Task goal ->
Repeat the listing in full, exactly as it stands.

Information supplied ->
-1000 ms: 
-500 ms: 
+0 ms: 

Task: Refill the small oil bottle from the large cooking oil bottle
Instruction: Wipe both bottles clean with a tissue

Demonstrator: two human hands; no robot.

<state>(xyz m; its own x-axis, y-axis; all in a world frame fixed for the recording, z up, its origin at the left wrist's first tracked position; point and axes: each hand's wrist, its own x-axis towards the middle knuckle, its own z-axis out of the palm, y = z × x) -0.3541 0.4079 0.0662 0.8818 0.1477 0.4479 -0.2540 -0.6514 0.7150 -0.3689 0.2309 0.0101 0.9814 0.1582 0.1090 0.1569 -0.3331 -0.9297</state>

Exercise response ->
-1000 ms: 
-500 ms: 
+0 ms: 

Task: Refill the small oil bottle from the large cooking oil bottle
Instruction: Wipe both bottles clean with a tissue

Demonstrator: two human hands; no robot.

<state>(xyz m; its own x-axis, y-axis; all in a world frame fixed for the recording, z up, its origin at the left wrist's first tracked position; point and axes: each hand's wrist, its own x-axis towards the middle knuckle, its own z-axis out of the palm, y = z × x) -0.3541 0.4079 0.0662 0.8818 0.1477 0.4479 -0.2540 -0.6514 0.7150 -0.3689 0.2309 0.0101 0.9814 0.1582 0.1090 0.1569 -0.3331 -0.9297</state>

What came before makes up the full response.